### INSTRUCTIONS TO FOLLOW:
Give back an exact copy of the lines below, from the first through the line with "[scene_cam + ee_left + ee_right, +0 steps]"; please stop there.

RECORDED DATA Block Start

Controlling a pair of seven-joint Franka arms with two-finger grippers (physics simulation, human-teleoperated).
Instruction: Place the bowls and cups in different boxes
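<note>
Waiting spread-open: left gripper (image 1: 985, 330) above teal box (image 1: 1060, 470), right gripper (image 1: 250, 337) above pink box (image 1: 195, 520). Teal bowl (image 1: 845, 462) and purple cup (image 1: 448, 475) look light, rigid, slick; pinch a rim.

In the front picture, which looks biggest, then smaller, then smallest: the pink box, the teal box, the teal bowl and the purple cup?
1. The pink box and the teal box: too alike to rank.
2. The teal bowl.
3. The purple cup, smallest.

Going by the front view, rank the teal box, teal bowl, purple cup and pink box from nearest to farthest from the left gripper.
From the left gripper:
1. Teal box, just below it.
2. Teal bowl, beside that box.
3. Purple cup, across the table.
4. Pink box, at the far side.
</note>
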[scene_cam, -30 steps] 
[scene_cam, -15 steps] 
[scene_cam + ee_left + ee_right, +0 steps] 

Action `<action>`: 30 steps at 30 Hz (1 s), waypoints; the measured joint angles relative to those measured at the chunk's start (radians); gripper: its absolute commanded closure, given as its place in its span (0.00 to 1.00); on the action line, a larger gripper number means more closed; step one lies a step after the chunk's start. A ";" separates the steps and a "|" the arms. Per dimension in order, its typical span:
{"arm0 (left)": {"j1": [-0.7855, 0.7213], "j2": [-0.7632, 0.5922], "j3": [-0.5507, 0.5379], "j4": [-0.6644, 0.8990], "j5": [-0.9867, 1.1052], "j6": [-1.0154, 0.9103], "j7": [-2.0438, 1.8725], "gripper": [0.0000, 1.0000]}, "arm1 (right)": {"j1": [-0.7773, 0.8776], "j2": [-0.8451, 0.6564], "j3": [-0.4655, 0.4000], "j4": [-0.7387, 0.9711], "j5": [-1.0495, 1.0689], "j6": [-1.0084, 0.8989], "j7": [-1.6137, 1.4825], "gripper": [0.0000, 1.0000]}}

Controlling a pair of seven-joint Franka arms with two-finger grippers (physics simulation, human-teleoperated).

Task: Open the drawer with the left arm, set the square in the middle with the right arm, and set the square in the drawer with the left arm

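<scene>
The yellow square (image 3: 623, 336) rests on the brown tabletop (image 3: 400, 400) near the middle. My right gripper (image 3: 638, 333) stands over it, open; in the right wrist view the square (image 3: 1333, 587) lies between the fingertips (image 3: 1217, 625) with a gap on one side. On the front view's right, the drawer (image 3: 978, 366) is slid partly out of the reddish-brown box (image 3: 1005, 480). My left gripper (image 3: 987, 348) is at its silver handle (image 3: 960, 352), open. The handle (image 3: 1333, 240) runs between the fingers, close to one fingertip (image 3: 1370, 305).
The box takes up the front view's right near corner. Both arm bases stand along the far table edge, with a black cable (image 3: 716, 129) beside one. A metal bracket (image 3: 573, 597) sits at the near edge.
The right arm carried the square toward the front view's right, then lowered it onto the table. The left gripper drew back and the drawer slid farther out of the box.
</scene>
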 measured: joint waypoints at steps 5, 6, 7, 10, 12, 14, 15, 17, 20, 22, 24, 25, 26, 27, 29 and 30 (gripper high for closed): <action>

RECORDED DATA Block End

### ANSWER:
Controlling a pair of seven-joint Franka arms with two-finger grippers (physics simulation, human-teleoperated).
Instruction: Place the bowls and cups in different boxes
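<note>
Waiting spread-open: left gripper (image 1: 985, 330) above teal box (image 1: 1060, 470), right gripper (image 1: 250, 337) above pink box (image 1: 195, 520). Teal bowl (image 1: 845, 462) and purple cup (image 1: 448, 475) look light, rigid, slick; pinch a rim.

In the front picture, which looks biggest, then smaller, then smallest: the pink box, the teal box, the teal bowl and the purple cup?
1. The pink box and the teal box: too alike to rank.
2. The teal bowl.
3. The purple cup, smallest.

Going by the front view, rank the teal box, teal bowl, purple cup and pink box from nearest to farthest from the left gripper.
From the left gripper:
1. Teal box, just below it.
2. Teal bowl, beside that box.
3. Purple cup, across the table.
4. Pink box, at the far side.
</note>
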[scene_cam, -30 steps] 
[scene_cam, -15 steps] 
[scene_cam + ee_left + ee_right, +0 steps] 

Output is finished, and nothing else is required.